1984 - Страница 17


К оглавлению

17

Девица опять сидела к Уинстону спиной. В конце концов, может, она и не следит за ним; может, это просто совпадение, что она два дня подряд оказывается с ним рядом. Сигарета у него потухла, и он осторожно положил ее на край стола. Докурит после работы, если удастся не просыпать табак. Вполне возможно, что женщина за соседним столом – осведомительница, вполне возможно, что в ближайшие три дня он очутится в подвалах министерства любви, но окурок пропасть не должен. Сайм сложил свою бумажку и спрятал в карман. Парсонс опять заговорил.

– Я вам не рассказывал, как мои сорванцы юбку подожгли на базарной торговке? – начал он, похохатывая и не выпуская изо рта чубук. – За то, что заворачивала колбасу в плакат со Старшим Братом. Подкрались сзади и целым коробком спичек подожгли. Думаю, сильно обгорела. Вот паршивцы, а? Но увлеченные, но борзые! Это их в разведчиках так натаскивают – первоклассно, лучше даже, чем в мое время. Как вы думаете, чем их вооружили в последний раз? Слуховыми трубками, чтобы подслушивать через замочную скважину! Дочка принесла вчера домой и проверила на двери в общую комнату – говорит, слышно в два раза лучше, чем просто ухом! Конечно, я вам скажу, это только игрушка. Но мыслям дает правильное направление, а?

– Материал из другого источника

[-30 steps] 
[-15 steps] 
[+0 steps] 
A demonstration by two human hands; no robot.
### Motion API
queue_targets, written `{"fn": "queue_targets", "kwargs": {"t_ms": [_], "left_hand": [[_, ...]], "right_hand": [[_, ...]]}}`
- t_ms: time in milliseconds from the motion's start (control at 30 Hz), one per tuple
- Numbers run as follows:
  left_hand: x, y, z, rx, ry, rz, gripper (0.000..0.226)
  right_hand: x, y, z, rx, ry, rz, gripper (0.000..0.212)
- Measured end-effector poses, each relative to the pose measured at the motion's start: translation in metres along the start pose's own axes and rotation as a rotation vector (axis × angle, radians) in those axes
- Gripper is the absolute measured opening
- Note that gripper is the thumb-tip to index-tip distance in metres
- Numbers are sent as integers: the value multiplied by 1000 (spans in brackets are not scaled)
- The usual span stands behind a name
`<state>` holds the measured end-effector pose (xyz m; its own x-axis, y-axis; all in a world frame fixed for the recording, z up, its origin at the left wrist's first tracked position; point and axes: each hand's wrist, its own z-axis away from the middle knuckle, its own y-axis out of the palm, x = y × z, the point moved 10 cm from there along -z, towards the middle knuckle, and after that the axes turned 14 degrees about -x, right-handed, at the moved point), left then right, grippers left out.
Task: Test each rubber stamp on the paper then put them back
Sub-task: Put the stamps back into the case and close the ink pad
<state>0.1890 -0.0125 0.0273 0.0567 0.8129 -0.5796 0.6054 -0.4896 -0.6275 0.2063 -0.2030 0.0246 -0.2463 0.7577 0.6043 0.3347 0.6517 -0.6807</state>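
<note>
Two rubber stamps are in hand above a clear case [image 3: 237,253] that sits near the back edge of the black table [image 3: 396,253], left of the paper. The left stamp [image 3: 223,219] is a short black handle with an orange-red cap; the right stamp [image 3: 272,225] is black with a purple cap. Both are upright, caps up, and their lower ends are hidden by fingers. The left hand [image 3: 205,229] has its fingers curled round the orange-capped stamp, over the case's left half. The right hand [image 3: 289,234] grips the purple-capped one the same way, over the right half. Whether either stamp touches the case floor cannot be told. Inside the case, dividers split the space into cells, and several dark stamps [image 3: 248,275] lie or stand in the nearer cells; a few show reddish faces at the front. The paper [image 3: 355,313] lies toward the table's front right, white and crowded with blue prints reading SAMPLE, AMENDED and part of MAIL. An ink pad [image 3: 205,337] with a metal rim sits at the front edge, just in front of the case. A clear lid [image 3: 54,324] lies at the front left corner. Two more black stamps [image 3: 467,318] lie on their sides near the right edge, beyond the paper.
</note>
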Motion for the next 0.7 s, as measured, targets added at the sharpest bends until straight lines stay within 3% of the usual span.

Тут телекран издал пронзительный свист. Это был сигнал приступить к работе. Все трое вскочили, чтобы принять участие в давке перед лифтами, и остатки табака высыпались из сигареты Уинстона.

VI

Уинстон писал в дневнике:

...

Это было три года назад. Темным вечером, в переулке около большого вокзала. Она стояла у подъезда под уличным фонарем, почти не дававшим света. Молодое лицо было сильно накрашено. Это и привлекло меня – белизна лица, похожего на маску, ярко-красные губы. Партийные женщины никогда не красятся. На улице не было больше никого, не было телекранов. Она сказала: «Два доллара». Я…

Ему стало трудно продолжать. Он закрыл глаза и нажал на веки пальцами, чтобы прогнать неотвязное видение. Ему нестерпимо хотелось выругаться – длинно и во весь голос. Или удариться головой о стену, пинком опрокинуть стол, запустить в окно чернильницей – буйством, шумом, болью, чем угодно, заглушить рвущее душу воспоминание.

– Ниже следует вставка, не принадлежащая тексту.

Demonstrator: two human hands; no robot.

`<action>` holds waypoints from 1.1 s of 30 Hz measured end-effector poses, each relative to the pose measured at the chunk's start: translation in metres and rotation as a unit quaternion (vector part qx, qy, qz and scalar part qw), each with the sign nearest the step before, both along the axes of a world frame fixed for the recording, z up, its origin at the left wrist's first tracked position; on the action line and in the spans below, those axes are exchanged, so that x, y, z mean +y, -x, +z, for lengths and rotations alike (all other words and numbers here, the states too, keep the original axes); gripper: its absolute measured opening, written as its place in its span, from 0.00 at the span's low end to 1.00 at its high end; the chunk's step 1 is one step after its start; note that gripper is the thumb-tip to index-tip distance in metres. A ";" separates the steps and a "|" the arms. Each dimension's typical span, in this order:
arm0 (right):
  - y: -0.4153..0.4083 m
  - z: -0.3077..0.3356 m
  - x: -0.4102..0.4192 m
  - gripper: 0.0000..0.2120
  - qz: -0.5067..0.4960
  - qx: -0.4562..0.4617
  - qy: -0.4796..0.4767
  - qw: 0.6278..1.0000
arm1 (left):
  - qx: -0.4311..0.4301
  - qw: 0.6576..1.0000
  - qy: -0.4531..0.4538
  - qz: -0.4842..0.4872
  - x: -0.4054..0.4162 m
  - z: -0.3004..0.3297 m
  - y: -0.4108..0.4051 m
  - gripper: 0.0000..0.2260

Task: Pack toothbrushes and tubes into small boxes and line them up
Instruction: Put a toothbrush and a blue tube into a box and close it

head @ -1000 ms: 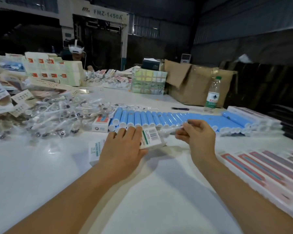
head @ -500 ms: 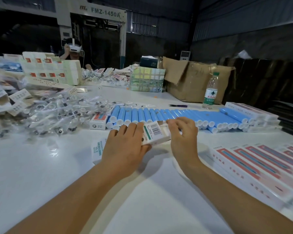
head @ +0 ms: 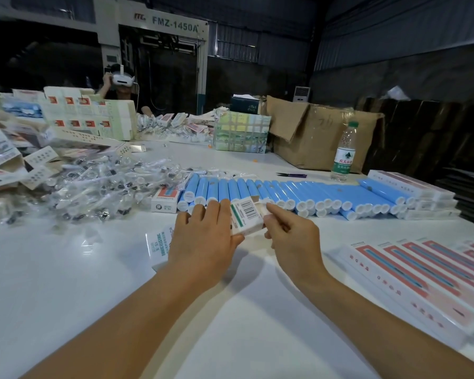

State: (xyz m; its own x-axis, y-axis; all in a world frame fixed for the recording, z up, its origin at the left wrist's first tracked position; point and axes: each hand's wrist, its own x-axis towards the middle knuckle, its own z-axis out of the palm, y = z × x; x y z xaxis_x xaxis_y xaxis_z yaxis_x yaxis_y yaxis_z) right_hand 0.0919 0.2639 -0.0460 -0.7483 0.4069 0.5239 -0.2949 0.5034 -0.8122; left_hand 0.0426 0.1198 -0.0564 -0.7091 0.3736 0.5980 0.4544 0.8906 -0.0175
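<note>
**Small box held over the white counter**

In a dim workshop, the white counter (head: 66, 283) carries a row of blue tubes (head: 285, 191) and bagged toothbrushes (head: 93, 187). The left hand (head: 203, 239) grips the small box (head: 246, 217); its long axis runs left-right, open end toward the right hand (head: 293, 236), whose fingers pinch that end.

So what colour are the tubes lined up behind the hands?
Light blue with white caps, the tubes show best in the head view.
</note>
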 end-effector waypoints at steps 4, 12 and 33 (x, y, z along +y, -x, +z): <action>0.005 0.003 0.005 0.25 -0.020 -0.077 -0.041 0.996 | 0.004 1.000 0.027 -0.013 0.003 -0.003 -0.003 0.30; 0.004 0.000 0.004 0.12 -0.053 -0.102 -0.118 0.986 | 0.011 0.999 0.051 -0.015 0.008 -0.006 -0.008 0.29; 0.011 0.005 0.002 0.06 0.166 -0.132 0.380 0.900 | -0.009 0.998 0.053 -0.031 0.011 0.002 -0.012 0.29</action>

Твой злейший враг, подумал он, – это твоя нервная система. В любую минуту внутреннее напряжение может отразиться на твоей наружности. Он вспомнил прохожего, которого встретил на улице несколько недель назад: ничем не примечательный человек, член партии, лет тридцати пяти или сорока, худой и довольно высокий, с портфелем. Они были в нескольких шагах друг от друга, и вдруг левая сторона лица у прохожего дернулась. Когда они поравнялись, это повторилось еще раз: мимолетная судорога, тик, краткий, как щелчок фотографического затвора, но, видимо, привычный. Уинстон тогда подумал: бедняге крышка. Страшно, что человек этого, наверное, не замечал. Но самая ужасная опасность из всех – разговаривать во сне. От этого, казалось Уинстону, ты вообще не можешь предохраниться.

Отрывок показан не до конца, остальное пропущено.